Franz Wisner, deputy press secretary to Wilson who monitored the hearing, brushed aside Garamendi’s demand that Garcia be fired. “We suggest that Garamendi save his rhetoric for one of his campaigns,” Wisner said.

In contrast to Garamendi’s demand before the friendly forum of the Rules Committee, Garcia quietly insisted that in blocking Garamendi’s rebate program he acted properly and legally, even though on two occasions his actions were overturned by Wilson.

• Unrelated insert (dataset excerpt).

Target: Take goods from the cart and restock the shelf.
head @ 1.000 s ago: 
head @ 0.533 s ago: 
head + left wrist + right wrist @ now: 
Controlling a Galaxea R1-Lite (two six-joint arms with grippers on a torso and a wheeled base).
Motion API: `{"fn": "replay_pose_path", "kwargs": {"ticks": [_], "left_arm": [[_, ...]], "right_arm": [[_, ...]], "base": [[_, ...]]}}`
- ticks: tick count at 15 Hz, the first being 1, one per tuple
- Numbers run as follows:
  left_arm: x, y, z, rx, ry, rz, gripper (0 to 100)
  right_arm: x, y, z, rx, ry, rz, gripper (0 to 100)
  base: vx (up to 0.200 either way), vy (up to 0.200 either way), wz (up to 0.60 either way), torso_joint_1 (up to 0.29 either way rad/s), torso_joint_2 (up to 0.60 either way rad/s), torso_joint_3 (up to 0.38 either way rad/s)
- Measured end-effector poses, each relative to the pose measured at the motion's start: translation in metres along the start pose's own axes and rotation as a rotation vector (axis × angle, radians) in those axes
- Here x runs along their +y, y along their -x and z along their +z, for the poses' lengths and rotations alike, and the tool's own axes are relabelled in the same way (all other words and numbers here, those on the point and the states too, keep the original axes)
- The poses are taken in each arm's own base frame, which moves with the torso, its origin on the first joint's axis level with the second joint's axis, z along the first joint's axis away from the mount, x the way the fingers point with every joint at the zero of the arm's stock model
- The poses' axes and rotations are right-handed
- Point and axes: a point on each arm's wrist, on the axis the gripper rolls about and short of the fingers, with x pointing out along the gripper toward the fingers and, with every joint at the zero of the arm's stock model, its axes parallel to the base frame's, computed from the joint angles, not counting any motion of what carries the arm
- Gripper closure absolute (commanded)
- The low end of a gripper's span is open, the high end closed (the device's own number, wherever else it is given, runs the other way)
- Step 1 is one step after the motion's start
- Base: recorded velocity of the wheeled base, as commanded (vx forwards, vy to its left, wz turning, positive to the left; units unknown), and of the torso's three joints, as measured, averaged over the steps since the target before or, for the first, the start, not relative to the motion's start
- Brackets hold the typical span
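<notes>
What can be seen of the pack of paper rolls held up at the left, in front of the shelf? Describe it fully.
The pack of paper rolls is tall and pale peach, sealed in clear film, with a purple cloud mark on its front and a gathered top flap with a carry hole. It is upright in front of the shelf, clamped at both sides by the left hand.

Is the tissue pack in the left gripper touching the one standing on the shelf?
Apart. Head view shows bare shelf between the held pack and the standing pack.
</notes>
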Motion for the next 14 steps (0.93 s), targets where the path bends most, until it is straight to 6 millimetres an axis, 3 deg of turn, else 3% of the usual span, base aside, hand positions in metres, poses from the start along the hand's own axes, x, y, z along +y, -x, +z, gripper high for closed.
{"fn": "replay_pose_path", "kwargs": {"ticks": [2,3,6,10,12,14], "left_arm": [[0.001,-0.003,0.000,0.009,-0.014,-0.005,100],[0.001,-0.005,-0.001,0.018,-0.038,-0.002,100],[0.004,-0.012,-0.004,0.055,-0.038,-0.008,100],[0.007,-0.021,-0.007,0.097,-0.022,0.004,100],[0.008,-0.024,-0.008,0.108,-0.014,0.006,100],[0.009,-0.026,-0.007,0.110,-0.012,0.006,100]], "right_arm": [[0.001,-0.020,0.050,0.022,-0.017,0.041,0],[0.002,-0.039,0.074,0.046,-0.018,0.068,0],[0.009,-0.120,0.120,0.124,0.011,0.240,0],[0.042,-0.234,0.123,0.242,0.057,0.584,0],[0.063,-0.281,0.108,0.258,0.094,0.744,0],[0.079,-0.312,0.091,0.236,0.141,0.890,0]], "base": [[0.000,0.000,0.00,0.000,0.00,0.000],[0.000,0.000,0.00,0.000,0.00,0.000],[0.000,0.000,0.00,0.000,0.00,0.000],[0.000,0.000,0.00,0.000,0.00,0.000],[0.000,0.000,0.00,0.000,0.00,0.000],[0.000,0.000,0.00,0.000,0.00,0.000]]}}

The rebates have been stiffly opposed in court by the insurance industry, although two companies have agreed to comply.

Garcia said Garamendi’s regulations failed to pass muster as legally valid rules and invited the insurance commissioner to sue in court for a definitive ruling.

At the outset of the hearing, Senate leader David A. Roberti (D-Van Nuys) announced that a vote on the confirmation of Garcia, himself a former Republican state senator from San Mateo, would be delayed to an unspecified date. He called Garcia “highly controversial.”

On three occasions, Garcia, Wilson’s chief screener of regulations adopted by state agencies, has rejected Garamendi’s proposed regulations that establish the ground rules for insurance companies to refund $2 billion in casualty and property insurance premiums that were ordered when Proposition 103 was approved by voters in 1988.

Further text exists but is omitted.